Get to know yourself. Start by practicing self awareness. Self awareness is achieved by dialing into your feelings and desires –this can be done by meditating, journaling, or any self-observing activity you enjoy. Don’t be shy about connecting with yourself in meaningful ways.
I often tell clients a great way to jumpstart their self awareness practice is to explore feelings of discomfort. You know, those thoughts that keep you up at night or that scenario you keep replaying in your mind with all the things you wish you would have said or done –start there. That also includes examining feelings of fear, guilt, or shame. Give yourself permission to be open and honest with your feelings. Refrain from judging or critiquing yourself. The goal is to collect information on your thoughts, feelings, and behaviors.

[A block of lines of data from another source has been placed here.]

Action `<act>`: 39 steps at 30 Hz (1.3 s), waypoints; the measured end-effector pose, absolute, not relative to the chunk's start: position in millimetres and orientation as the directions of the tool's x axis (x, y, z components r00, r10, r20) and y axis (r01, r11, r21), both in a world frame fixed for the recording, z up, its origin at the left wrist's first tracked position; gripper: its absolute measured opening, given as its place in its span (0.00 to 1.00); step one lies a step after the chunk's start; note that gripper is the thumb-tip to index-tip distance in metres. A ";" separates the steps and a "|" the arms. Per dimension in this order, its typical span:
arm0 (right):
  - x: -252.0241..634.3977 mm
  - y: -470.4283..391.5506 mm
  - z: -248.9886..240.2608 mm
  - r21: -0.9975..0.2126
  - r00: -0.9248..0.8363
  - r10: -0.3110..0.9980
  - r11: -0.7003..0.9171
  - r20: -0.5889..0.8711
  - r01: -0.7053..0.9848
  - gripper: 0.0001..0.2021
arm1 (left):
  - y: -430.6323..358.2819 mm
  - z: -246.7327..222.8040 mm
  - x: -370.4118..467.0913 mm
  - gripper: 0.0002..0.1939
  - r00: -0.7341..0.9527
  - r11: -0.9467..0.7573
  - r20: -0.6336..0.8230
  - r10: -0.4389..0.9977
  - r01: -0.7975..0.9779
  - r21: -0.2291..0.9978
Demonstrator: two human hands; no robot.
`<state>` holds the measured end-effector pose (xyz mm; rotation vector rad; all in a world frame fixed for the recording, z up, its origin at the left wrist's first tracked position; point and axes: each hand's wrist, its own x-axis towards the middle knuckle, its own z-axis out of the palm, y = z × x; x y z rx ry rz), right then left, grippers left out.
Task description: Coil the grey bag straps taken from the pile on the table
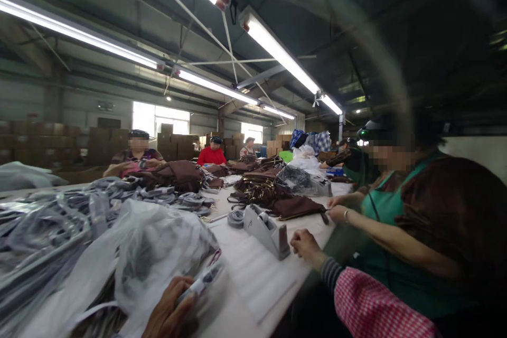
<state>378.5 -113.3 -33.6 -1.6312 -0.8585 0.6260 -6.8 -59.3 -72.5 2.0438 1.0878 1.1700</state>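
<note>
At the far left, a heap of grey straps (51, 232) spreads across the table (261, 290), with stacked cardboard boxes (43, 148) against the wall behind. Next comes a clear plastic bag (162, 237), large and crumpled, lying over part of the straps. In front of it, low in the view, the left hand (172, 303) is closed around a small grey-and-white bundle (204, 279) with a bit of pink at its far end; the bundle is just beside the bag, near the table's front. Further back sits a person in a red top (213, 156). To the right, a grey coil (236, 218) lies beside a tape dispenser (266, 232), and behind these is a pile of brown pouches (257, 187) with gold-coloured zips. The right hand (307, 245), below a red checked sleeve (376, 298), is just beside the dispenser's front end, its fingers bent; the view is too blurred to tell whether they grip anything. At the far right, a co-worker in a green apron (390, 222) has both hands near a brown pouch's end.
</note>
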 end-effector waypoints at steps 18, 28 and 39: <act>159.5 -138.8 -26.9 -0.979 -0.002 0.996 0.086 0.088 -0.183 0.21 | -87.0 -59.5 -6.3 0.12 0.307 -0.661 0.586 0.750 0.311 0.684; 141.1 -120.1 -32.6 -0.995 0.127 0.989 0.089 0.083 -0.047 0.17 | -82.4 -71.9 -0.5 0.05 0.231 -0.736 0.720 0.654 0.413 0.536; 142.2 -110.9 -40.5 -0.998 0.116 0.993 -0.001 -0.008 -0.061 0.22 | -77.8 -76.1 -1.3 0.04 0.201 -0.735 0.752 0.627 0.474 0.486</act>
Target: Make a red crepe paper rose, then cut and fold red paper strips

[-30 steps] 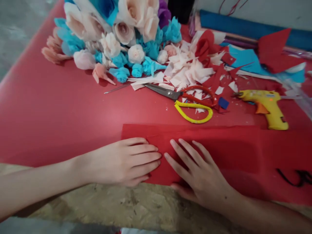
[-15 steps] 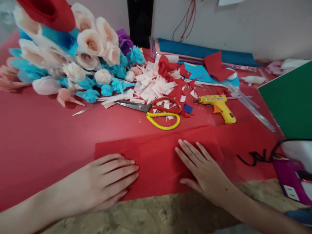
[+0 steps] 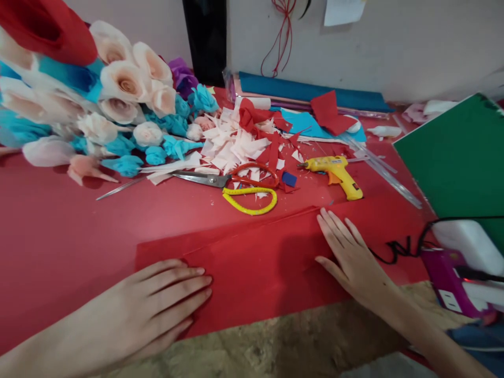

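Beyond sheet: scissors, glue gun, ragged scraps, ruffled flowers | sheet: red, creased | on it: left hand flat, fingers close; right hand flat, spread

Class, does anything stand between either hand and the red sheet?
Nothing visible does: the left hand and right hand both rest on the red sheet. The scissors lie beyond its far edge, out of the way.
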Tool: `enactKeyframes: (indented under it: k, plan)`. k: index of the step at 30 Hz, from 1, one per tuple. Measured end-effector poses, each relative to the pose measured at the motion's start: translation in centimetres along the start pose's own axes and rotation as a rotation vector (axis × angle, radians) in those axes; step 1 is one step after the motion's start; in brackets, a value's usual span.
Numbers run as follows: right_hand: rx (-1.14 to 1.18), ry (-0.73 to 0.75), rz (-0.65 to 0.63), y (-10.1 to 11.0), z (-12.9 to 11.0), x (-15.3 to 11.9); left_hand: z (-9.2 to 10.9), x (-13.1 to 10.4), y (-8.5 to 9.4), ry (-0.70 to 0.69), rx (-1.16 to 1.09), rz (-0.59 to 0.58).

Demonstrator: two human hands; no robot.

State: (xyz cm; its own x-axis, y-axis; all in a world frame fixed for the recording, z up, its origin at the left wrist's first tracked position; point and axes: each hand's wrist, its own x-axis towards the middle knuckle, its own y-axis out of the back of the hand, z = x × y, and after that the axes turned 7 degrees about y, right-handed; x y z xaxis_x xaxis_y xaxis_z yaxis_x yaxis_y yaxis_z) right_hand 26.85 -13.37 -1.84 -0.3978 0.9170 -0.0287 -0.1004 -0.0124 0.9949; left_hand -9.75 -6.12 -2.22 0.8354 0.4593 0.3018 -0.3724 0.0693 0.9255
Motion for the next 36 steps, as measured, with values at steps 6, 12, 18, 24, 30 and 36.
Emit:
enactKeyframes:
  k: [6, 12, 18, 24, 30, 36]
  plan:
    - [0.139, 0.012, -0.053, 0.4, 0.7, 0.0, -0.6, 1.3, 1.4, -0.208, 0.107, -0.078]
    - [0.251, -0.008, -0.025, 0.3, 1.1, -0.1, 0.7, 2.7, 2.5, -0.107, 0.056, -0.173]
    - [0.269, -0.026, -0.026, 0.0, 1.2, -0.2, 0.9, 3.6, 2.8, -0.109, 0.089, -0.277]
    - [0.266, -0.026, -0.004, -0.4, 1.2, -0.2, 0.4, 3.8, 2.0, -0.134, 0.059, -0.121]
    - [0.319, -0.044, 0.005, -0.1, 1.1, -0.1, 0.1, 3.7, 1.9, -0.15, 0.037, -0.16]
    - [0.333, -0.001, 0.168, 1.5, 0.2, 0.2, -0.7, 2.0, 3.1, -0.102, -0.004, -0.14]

Hone in on the specifics. Pay close attention to your what, why, and how. Below you will find some useful prompts.
- What was it about that interaction that caused you discomfort?
- Why is it important for changes to be made?
- What could be done differently to elicit a more positive reaction?
- How can you be an agent of change?
Name your boundary. Be assertive and clear when stating your boundaries. Laughing and/or minimizing your needs only sends mixed messages and will muddy your efforts.
Practice saying your boundaries out loud. Doing this allows you to get comfortable with the words and will help you to sound more natural. Before sharing your boundary, remember to stay calm.
Communicate your boundary in less than 25 words. Remember, you do not have to explain your rationale in great detail. Although, you may choose to share more information based on the relationship type and the levels of comfortability and trust. You may have to remind others of your boundary before it sticks –be prepared to repeat yourself. Remember, what you allow, is what will continue.
Have a consequence and stick to it. After naming your boundary in the same assertive and straightforward manner, calmly convey that if the unwanted behavior continues, you’ll have to end the interaction. Removing yourself from the situation gives you and the other person space to reflect and process. Do not feel rushed to re-engage in the interaction. I highly suggest you lean on a self-awareness activity and run through the prompts above, as this will sharpen your understanding of your wants and needs.
Three strikes and you’re out? If you’ve stated your boundary and it gets ignored time and time again, it may be time to take a closer look at that relationship and make some tough choices. All successful relationships have essential components such as respect, trust, understanding (feel free to insert whatever you need for a relationship to be successful). After assessing the situation, make the decision that is right for you.
Setting and maintaining boundaries is a process –be kind to yourself and do not give up. It might take time to master and own your process but remember that you will reap the benefits if you put in the work. Invest in yourself. You deserve it!